EXERCISE INPUT
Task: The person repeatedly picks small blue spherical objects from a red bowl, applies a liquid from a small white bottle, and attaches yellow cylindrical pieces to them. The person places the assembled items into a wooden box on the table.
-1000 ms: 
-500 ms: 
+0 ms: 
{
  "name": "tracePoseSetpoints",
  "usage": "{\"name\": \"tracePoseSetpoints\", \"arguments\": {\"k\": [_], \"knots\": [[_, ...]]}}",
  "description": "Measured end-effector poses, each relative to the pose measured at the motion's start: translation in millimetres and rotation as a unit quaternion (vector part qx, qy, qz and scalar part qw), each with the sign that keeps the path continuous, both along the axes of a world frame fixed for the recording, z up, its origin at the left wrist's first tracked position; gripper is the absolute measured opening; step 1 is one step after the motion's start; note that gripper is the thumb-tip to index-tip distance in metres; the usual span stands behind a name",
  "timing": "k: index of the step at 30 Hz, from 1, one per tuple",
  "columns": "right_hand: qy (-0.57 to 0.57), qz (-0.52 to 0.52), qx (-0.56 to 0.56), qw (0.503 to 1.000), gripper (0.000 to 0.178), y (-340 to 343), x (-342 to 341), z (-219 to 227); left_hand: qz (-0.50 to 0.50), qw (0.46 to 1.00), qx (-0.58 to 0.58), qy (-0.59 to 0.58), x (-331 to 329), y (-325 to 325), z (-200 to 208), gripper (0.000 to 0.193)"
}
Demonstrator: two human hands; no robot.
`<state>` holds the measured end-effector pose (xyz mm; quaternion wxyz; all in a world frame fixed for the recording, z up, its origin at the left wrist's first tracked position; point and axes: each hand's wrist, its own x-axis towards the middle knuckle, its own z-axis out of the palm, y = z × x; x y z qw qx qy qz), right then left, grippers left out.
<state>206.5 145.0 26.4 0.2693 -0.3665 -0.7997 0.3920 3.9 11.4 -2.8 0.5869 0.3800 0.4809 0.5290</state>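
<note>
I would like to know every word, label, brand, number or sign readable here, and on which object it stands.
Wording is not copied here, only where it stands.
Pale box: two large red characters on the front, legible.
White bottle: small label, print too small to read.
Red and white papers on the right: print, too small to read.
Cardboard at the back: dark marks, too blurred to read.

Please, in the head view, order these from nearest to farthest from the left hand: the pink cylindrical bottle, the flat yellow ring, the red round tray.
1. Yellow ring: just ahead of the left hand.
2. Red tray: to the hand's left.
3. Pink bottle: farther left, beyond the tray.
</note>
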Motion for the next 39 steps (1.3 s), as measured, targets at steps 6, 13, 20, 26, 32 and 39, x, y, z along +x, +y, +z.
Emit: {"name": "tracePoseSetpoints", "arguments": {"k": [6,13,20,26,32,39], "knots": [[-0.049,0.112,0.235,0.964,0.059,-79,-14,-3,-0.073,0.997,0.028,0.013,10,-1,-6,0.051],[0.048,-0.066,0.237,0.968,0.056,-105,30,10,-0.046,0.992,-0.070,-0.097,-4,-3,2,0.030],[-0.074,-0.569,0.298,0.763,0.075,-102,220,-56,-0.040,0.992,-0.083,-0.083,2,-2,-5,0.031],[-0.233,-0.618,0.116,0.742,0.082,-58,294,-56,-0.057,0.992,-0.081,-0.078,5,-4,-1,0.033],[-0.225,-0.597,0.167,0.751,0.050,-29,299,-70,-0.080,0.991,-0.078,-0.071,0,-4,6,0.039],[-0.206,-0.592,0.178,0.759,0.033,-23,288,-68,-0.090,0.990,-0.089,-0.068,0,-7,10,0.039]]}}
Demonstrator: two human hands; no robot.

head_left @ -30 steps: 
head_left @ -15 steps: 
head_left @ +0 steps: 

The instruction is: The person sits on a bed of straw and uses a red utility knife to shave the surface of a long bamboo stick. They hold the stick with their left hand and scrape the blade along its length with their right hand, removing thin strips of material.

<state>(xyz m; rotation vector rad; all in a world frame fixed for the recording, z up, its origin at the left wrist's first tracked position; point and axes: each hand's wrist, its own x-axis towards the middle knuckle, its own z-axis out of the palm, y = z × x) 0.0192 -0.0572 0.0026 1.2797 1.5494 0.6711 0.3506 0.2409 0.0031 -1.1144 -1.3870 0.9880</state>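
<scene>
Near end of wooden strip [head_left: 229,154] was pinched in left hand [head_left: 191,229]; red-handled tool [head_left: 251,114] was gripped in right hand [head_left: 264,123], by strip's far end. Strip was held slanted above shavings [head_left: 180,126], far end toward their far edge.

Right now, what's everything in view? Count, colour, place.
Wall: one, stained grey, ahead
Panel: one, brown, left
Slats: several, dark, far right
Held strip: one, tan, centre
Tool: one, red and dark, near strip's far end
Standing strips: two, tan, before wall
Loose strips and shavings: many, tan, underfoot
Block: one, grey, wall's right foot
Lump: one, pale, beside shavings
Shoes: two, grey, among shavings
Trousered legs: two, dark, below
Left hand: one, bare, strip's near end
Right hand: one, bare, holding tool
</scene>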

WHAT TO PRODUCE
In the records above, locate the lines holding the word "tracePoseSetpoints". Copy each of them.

COMPLETED EXERCISE
  "name": "tracePoseSetpoints",
  "usage": "{\"name\": \"tracePoseSetpoints\", \"arguments\": {\"k\": [_], \"knots\": [[_, ...]]}}",
Emit: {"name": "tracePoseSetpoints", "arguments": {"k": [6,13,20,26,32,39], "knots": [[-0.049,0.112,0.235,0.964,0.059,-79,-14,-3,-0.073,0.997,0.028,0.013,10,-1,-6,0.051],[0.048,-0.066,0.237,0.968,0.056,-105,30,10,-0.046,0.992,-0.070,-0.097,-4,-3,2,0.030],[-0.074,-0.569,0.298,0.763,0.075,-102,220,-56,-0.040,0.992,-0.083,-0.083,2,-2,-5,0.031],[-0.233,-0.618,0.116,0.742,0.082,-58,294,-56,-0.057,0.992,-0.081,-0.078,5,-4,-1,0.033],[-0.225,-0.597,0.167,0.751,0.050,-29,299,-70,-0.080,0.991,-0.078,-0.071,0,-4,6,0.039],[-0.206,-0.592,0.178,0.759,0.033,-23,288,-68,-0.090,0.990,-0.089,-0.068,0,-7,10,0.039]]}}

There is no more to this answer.